“Mom, take a breath”

Mom, take a breath.”

I waited almost 8 years for Jack to have a conversation with me and this is the most common thing he says.  The kid is smart and knows the perfect time for a hug, and apparently when I need to take a breath.

Throughout my 11 years of having the title of Mom, I have learned a bit about joy and…heartache, pride…and humility, gratitude…and resentment, plans…and surprises. I recognize these words are antonyms and don’t feel as if they could ever simultaneously exist, but oftentimes they do.  The journey of parenthood in general is the hardest job ever and at the same time, the most rewarding.

This concept of embracing the ‘both and’ is new to me as I often land on the scale that sees most things in life are ‘either or’.  It’s been quite a while since I sat down and wrote something besides strategic plans for Jack’s Basket, but I’m hoping this message may give someone the feeling they are not alone.  Maybe you need to hear what I needed, permission to recognize and express the hard stuff on this journey of raising a child with Down syndrome, at the same time, celebrating it.

I find myself sometimes wrestling with the tension that we publicly share our lives with Jack to bring awareness, that he is #morealikethandifferent, filling up newsfeeds with pictures, facts, and stories on World Down Syndrome Day, glimpses of the day-to-day.  How much joy and love he brings our family, truly making each one of us better. But I struggle with how and when to share the parts that are hard on this journey.  Granted, I am not a big believer in sharing your deepest thoughts through platforms like social media, as I feel it’s most helpful to talk and share those intimate details and questions first with Jesus, my husband, and then my home team.  I do understand the value of sharing our vulnerability which can bring comfort and connection in knowing you’re not alone. Thank you, Brene Brown.

It’s been a struggle to find the balance of being fully transparent about life with a child with a disability (child with a different ability, additional needs, special needs, or whatever you want to call it) and also advocating for my child to be included, provided opportunities, to simply be respected and valued in the world.

It’s not that I have been trying to sugar coat what life is like with Down syndrome, it’s just that when the world views Down syndrome in the ‘either or’ category, describing the genetic condition as bad, a mistake, a defect, a burden and other negative adjectives…it helps explain why I struggled with the ‘both and’ feelings.

Yes, my child needs extra of everything, extra patience, extra practice, extra support, extra appointments, extra people…extra…extra…extra.
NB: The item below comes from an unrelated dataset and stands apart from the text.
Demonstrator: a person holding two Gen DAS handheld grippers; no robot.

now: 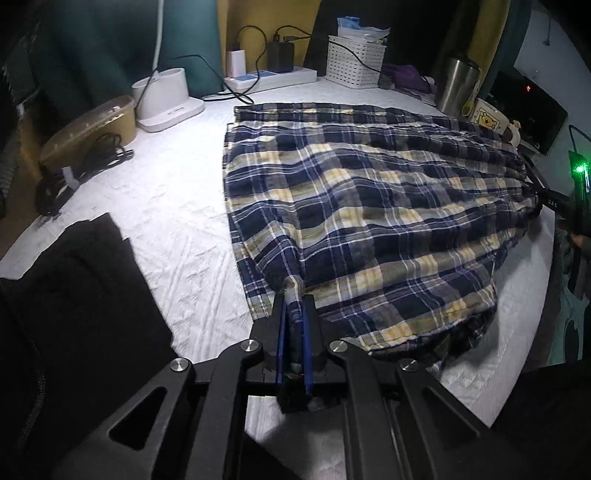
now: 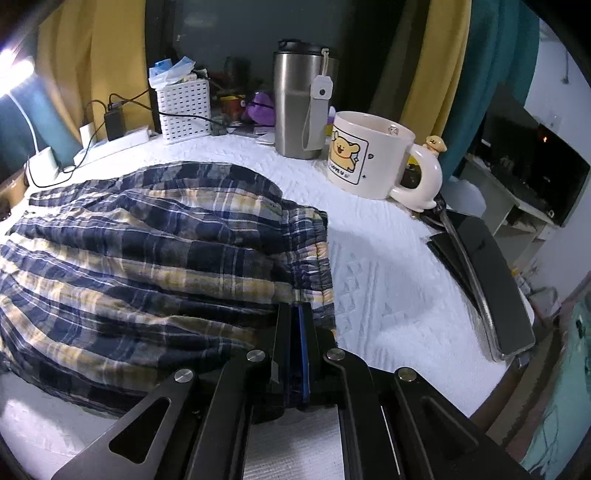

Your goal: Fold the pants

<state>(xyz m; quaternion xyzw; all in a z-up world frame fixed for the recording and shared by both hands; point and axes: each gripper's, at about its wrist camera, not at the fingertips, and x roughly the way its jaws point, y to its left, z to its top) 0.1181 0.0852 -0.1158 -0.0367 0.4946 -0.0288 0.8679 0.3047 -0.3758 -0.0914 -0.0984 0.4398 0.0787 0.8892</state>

What makes it hard is that we’ve fully accepted him for who he is with Down syndrome, but much of the world is not so sure.  “Great for you…but not for me.”

If you’ve ever wondered why there is so much awareness from our community, read the comment section of any of the recent posts about why people believe Roe vs Wade shouldn’t be overturned.  You’ll find my son’s life often mentioned as the “need” for such a “choice”.

Take a breath.

Layers upon layers of this contribute to why we are so scared of Down syndrome.  Our truth is that the hardest part of this journey is the misconception of how the world perceives Jack.  His life does not have worth.  If you’ve never had to defend your child’s life, healthcare, education, question if he could even attend or be eligible because of his diagnosis, possibly pause and consider a different perspective before spewing your opinion onto others.

Much of my child’s life is assumed to be about his extra 21st chromosome.  A lot of the exhaustion can be because I am advocating for people to see Jack as a child, son, brother, grandson, classmate, teammate, friend, and many other amazing attributes that don’t include burden, challenges, suffering…fill in the blank.  When I go out in public and Jack is not behaving, many assume it’s because he has Down syndrome. Not because he’s a 9-year-old boy, and sometimes kids don’t listen.  I have to battle the assumptions of others that life is really difficult, every single day.

We live in a world where it’s encouraged to look around at others and compare and assume others’ lives as if we actually know what it’s like to live theirs.  We may even minimize our own situation because someone else has it much harder.  I often don’t realize how difficult or hard a season is until I have someone else help me recognize that I’ve been in the trenches for months.  Additional diagnoses, appointments, and upcoming surgeries have been our recent reality and Jack can feel it, so he reminds me to take a breath.  But let me be clear, I don’t want your pity or judgment, we could use a dose of empathy.  We may have grown in knowledge about those that are different than us over the last couple of years, but we may be in need of more understanding of them.

For a diagnosis like Down syndrome, if detected before birth, we are given the “right” that we don’t “have to” do this journey.  Whether you want to acknowledge this or not, the world views life only worthy based on one’s assumed contribution to society, and certainly a disability wouldn’t be okay. This thought encourages ableism, which has led to viewing a life like Jack’s as disposable.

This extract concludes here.